§ Problem
Starting at the line that holds "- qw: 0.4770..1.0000" and stopping at the line that holds "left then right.", restate the records below word for word, with both of those lines included.

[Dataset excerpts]
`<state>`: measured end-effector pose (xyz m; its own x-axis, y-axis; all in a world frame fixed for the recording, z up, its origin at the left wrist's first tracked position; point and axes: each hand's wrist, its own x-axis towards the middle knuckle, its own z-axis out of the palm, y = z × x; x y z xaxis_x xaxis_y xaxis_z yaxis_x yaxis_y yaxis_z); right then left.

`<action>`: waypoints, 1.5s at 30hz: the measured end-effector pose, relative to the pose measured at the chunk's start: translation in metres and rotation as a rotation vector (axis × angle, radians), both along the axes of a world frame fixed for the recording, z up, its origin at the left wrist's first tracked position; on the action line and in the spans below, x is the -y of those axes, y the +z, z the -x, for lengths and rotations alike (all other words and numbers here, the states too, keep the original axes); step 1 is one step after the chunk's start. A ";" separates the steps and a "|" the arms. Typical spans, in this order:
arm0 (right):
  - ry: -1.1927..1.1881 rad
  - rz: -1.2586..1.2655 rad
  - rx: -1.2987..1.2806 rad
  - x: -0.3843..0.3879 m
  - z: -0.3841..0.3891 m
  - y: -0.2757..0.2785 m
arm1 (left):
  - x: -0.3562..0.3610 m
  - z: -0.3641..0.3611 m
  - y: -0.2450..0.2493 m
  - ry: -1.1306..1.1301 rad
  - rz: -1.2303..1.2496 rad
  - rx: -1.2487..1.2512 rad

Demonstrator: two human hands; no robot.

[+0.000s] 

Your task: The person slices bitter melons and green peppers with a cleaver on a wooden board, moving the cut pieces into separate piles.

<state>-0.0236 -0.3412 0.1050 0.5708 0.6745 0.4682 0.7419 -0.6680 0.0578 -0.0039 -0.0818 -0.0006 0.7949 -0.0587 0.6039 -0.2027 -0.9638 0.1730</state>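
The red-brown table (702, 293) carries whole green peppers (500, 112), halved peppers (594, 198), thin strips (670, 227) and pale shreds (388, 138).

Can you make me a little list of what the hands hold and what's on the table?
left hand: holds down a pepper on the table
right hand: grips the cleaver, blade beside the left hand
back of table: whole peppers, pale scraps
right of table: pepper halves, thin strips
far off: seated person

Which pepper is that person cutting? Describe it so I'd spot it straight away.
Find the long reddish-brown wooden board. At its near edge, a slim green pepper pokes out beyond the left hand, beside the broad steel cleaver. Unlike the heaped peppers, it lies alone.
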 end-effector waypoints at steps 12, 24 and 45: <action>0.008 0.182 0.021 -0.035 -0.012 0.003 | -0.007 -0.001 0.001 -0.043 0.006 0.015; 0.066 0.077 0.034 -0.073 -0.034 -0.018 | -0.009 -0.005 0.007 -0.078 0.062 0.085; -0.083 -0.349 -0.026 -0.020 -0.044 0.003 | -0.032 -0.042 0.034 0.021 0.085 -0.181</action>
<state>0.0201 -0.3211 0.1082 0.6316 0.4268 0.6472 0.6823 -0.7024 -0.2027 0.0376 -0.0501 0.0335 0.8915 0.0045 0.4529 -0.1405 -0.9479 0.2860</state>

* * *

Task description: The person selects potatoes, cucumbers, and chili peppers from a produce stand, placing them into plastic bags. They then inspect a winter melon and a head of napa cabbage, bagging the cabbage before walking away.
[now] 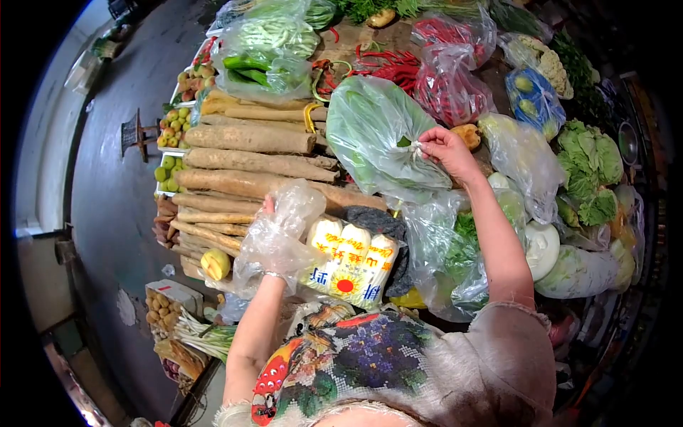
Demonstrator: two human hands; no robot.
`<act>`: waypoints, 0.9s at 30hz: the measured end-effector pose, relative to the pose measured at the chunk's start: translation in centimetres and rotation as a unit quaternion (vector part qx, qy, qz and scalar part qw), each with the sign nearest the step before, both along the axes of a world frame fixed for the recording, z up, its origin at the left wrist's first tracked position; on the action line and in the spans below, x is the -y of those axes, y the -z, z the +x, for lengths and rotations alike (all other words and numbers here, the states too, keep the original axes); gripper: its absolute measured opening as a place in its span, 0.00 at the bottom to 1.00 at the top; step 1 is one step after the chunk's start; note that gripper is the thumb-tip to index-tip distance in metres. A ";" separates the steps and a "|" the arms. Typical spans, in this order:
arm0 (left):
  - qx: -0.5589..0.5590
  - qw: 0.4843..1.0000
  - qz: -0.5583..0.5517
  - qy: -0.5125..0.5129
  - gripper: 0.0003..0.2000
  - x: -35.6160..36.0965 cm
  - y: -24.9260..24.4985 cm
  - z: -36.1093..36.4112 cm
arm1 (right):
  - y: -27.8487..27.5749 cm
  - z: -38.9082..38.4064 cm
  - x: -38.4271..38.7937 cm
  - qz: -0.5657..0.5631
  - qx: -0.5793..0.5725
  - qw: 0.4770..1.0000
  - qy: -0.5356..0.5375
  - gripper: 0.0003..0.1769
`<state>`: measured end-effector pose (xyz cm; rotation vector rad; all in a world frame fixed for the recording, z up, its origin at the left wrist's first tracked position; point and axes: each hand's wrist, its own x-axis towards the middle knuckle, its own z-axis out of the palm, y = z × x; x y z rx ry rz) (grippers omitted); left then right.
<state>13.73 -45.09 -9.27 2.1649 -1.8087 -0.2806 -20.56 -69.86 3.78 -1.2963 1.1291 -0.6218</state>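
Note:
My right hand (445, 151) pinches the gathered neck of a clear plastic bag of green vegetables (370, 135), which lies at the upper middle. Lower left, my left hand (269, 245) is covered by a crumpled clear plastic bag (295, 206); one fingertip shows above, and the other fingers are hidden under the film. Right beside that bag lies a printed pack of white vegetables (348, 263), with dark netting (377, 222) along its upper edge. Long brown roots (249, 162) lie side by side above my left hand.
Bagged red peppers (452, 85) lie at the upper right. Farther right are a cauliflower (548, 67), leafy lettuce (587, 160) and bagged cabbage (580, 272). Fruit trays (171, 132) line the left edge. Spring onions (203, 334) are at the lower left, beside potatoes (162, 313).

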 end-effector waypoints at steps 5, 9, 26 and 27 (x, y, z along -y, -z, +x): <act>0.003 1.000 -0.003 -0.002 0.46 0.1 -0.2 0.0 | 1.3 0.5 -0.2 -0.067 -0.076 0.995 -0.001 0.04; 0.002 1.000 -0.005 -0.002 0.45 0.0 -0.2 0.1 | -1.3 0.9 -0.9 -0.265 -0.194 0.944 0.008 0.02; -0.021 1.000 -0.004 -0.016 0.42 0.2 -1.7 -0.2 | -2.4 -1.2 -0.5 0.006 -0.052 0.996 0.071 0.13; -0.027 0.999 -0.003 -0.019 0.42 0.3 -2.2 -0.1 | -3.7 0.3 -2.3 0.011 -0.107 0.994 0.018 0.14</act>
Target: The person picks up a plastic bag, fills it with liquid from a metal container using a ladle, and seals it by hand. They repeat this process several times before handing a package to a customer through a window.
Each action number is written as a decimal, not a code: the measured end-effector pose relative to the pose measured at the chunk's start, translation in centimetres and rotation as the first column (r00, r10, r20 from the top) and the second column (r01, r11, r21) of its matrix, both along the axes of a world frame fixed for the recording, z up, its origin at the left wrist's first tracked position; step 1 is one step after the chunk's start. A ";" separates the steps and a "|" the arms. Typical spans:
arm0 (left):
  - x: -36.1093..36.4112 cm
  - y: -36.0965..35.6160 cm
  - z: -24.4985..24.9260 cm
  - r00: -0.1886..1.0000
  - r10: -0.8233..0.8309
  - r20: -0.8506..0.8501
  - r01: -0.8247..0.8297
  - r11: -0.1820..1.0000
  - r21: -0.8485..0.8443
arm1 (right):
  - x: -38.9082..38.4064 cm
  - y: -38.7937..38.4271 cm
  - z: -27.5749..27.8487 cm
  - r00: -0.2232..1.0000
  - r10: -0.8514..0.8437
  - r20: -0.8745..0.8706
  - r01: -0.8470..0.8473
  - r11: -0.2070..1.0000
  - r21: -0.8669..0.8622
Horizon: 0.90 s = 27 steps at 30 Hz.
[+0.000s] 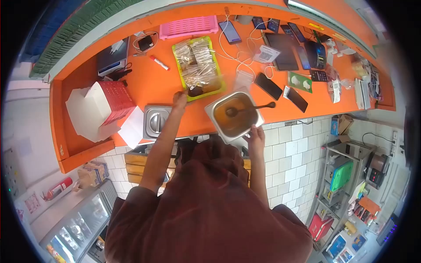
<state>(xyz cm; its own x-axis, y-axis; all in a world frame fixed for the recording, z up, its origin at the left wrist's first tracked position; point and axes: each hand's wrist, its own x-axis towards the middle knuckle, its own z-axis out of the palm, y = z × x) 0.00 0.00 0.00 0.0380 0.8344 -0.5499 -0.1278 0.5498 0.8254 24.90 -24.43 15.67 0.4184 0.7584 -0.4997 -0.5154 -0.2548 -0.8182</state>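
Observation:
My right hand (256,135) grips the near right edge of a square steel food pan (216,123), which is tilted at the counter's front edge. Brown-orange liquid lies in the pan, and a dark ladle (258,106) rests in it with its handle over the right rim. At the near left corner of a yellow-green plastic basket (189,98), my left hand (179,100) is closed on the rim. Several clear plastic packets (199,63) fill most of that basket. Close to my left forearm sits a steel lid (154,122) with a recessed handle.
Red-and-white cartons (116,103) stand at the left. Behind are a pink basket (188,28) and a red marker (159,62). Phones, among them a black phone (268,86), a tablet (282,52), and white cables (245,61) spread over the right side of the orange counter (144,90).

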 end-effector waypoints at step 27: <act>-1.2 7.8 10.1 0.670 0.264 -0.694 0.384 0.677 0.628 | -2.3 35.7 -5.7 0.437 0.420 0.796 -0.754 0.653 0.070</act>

§ Your solution
  - qw: 0.4770..1.0000
  - qy: -0.5356..0.5375
  - gripper: 0.0003..0.1769
`<state>`: measured end-effector pose (xyz cm; rotation vector rad; all in a world frame fixed for the recording, z up, its origin at the left wrist's first tracked position; point and axes: each hand's wrist, its own x-axis towards the middle knuckle, its own z-axis out of the palm, y = z × x; x y z rx ry rz) (grippers omitted); left then right.

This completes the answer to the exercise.